Os bancos federais não deveriam puxar a fila na hora de reduzir os juros?
Se eu administrasse a minha companhia na velocidade que o governo administra, eu quebraria e empresa. É verdade. Não é uma crítica especificamente para esse governo. É preciso um choque de gestão, do contrário você não sobrevive. Quem paga a conta do governo somos nós, por meio dos impostos. Mas chega num momento como este que ninguém está a fim de pagar mais nada.
As medidas tomadas pelo governo até agora tiveram algum impacto no consumo?
Podem ajudar, mas não é isso que vai resolver. Falta o governo estimular de fato o consumo. Se conseguir manter o emprego nos próximos meses, nós vamos suavizar em muito o que está por vir. É importante essa mobilização que o governo está tendo em relação à indústria automobilística. É uma indústria capilar. Mas seria bom que ele oferecesse dinheiro a todos. Não se pode isolar um setor. Como ficam os outros? Por isso medidas como o adiamento do pagamento de impostos são bem-vindas.

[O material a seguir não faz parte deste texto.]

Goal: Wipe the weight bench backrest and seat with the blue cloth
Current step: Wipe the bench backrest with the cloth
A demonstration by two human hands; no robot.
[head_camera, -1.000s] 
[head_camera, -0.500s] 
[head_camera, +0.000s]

A crise cria mais chances de encontrar bons negócios?
Vai depender de como as companhias vão evoluir daqui para frente. Mas nós não somos especuladores, nem com matéria-prima, nem com o dólar. Nosso negócio é fazer resultado naquilo que nos propomos, que é fazer alimentos. Me interesso por aquisições desde que sejam alinhadas à nossa gama de produtos, que deem velocidade no aumento da participação de mercado.
Chegou-se a especular que a Nestlé tinha interesse na Sadia. A Nestlé vai comprar a Sadia?

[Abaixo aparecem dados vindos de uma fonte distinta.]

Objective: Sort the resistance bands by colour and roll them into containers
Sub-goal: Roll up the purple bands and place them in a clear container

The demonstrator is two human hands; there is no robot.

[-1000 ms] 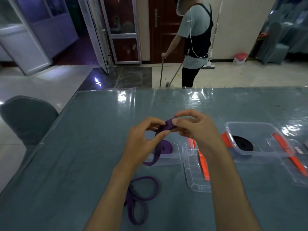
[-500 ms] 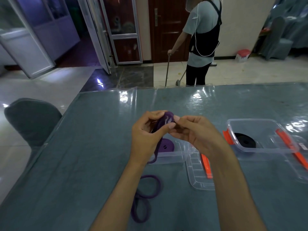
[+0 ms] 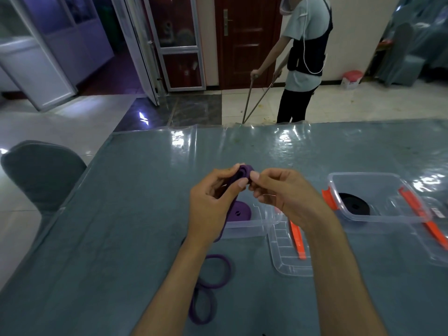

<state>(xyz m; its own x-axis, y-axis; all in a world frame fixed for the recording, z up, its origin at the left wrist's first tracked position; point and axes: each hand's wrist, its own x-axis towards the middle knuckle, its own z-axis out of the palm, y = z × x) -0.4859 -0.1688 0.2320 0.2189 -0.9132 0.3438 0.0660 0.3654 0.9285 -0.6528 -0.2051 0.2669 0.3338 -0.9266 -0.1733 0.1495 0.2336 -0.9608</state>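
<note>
We record dim indoor light with a cool blue-grey cast. The brightest areas are the pale floor [image 3: 363,103] beyond the table [image 3: 121,214] and a violet-tinted glow behind the glass doors [image 3: 72,40] at upper left. We note white glare patches on the clear plastic sheet [image 3: 286,139] along the table's far edge. Shadows are soft and weak. Wide-angle distortion bends door frames and table edges outward. Detail is soft throughout, noticeably smeared toward the corners.

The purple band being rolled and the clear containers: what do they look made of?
Purple band: looks like matte rubber or latex; it coils tightly and hangs limp below the hands. Clear containers: seemingly glossy transparent plastic; contents show through, with orange clips. Neither is certain from looks alone.
</note>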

Não, não vamos comprar a Sadia. Nós nunca sentamos para falar sobre isso.
E outras aquisições?
Conversas sobre parcerias e alternativas para distribuição com o objetivo de cortar custos são permanentes. No caso de futuras aquisições, nosso critério é buscar empresas com tecnologia de ponta, qualidade premium e uma boa participação de mercado. Preciso alcançar pelo menos 3% de crescimento real por ano nesta companhia. Vou crescer com inovação, projetos novos, maior distribuição e por meio de aquisições.
Pessoalmente o senhor perdeu dinheiro com a crise?

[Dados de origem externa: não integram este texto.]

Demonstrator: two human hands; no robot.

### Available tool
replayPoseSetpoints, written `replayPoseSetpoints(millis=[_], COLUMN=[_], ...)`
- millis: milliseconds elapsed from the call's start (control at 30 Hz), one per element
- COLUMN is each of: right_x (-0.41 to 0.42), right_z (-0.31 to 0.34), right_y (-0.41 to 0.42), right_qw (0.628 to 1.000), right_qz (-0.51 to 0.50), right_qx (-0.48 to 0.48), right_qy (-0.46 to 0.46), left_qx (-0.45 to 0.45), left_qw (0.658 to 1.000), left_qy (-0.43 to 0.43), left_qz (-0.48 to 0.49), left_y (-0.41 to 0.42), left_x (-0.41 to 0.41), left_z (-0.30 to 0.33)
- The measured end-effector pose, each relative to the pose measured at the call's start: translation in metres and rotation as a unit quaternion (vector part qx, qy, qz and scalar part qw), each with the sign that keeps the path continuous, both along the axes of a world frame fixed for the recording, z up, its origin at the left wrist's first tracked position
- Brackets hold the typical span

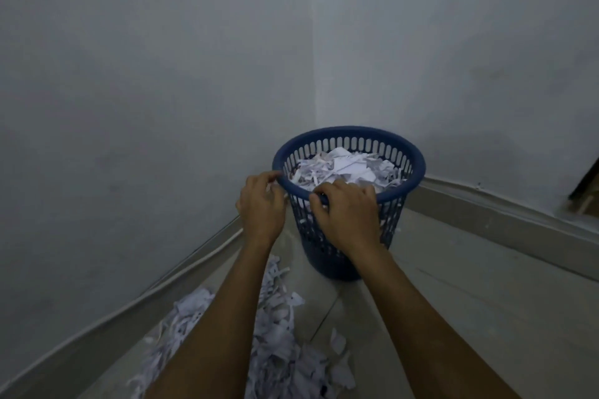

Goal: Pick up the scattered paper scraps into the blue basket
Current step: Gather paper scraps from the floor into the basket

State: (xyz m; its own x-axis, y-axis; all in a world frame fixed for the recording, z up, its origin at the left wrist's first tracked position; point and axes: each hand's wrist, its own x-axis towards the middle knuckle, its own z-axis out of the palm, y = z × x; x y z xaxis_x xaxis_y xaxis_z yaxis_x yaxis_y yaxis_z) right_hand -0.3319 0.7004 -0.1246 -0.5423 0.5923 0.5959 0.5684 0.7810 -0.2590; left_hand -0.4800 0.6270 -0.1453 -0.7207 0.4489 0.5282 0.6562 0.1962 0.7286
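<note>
A blue slotted plastic basket [402,172] stands on the floor in the corner of the room, filled almost to the rim with white paper scraps [340,165]. My right hand [346,217] grips the near edge of the rim, fingers curled over it. My left hand [261,204] is at the rim's left side with its fingers curled against the edge; a bit of white paper shows by its fingers. A heap of white paper scraps [275,343] lies on the floor below, partly hidden by my forearms.
Grey walls meet behind the basket. A pale skirting [492,217] runs along the right wall, and a thin cable [194,253] follows the left wall's base. Bare tiled floor [453,285] lies to the right. A dark frame edge [586,185] shows at far right.
</note>
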Motion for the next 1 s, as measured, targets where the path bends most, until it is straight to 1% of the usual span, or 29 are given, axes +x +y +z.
replayPoseSetpoints(millis=[100,267,367,500,600,667,767,800,867,933,1000], right_x=[-0.014,-0.029,-0.041,-0.056,-0.065,-0.063,-0.066,-0.067,-0.067,-0.066,-0.065], right_z=[0.005,0.023,0.026,0.025,0.022,0.026,0.032,0.034,0.033,0.032,0.030], right_y=[-0.010,-0.008,-0.004,-0.005,0.000,-0.002,0.011,0.016,0.023,0.024,0.024], right_qw=[0.998,0.984,0.974,0.972,0.972,0.967,0.945,0.935,0.925,0.926,0.929], right_qz=[0.020,0.080,0.072,0.041,0.022,0.038,0.092,0.114,0.139,0.142,0.139], right_qx=[0.000,-0.046,-0.044,-0.015,-0.012,-0.040,-0.105,-0.132,-0.169,-0.176,-0.171], right_qy=[-0.059,-0.153,-0.208,-0.230,-0.234,-0.250,-0.297,-0.308,-0.310,-0.301,-0.296], left_qx=[-0.028,-0.132,-0.193,-0.297,-0.355,-0.407,-0.467,-0.479,-0.495,-0.470,-0.424], left_qw=[0.999,0.990,0.979,0.953,0.932,0.911,0.881,0.873,0.865,0.880,0.902], left_qy=[-0.025,-0.050,-0.065,-0.052,-0.050,-0.036,-0.052,-0.061,-0.039,0.017,0.054], left_qz=[-0.010,0.001,-0.004,-0.027,-0.052,-0.061,-0.061,-0.066,-0.075,-0.070,-0.065], left_y=[-0.034,-0.076,-0.079,-0.066,-0.048,-0.050,-0.038,-0.035,-0.035,-0.039,-0.040], left_x=[0.000,-0.019,-0.031,-0.041,-0.055,-0.058,-0.064,-0.064,-0.060,-0.054,-0.049], left_z=[-0.050,-0.121,-0.147,-0.167,-0.183,-0.186,-0.201,-0.206,-0.223,-0.236,-0.247])
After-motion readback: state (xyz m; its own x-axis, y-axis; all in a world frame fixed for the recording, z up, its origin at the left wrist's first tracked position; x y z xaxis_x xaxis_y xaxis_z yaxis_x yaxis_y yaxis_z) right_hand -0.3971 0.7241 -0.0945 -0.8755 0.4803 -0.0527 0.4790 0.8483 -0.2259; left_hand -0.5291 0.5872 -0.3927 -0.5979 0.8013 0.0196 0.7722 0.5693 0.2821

Na pessoa física eu investi em terra a vida toda. Tenho ações, mas apenas da Nestlé. Invisto na companhia que acredito. As ações caíram um pouco, mas já se recuperaram. Prefiro cair com a Nestlé do que cair com outra. É uma empresa de US$ 100 bilhões de faturamento. O Brasil é um dos top ten e fazemos parte do board mundial. Estou feliz com as ações. O resto investi aqui no País da gente. Não sou ligado a ter as coisas pelo valor. Gosto da conquista.
Quem é:
Ivan Zurita
Tem 55 anos e é presidente da Nestlé do Brasil desde 2001. Começou a trabalhar na multinacional em 1973.
É formado em Economia pelo Mackenzie e fez especialização em Marketing na Universidade de Nova Iorque.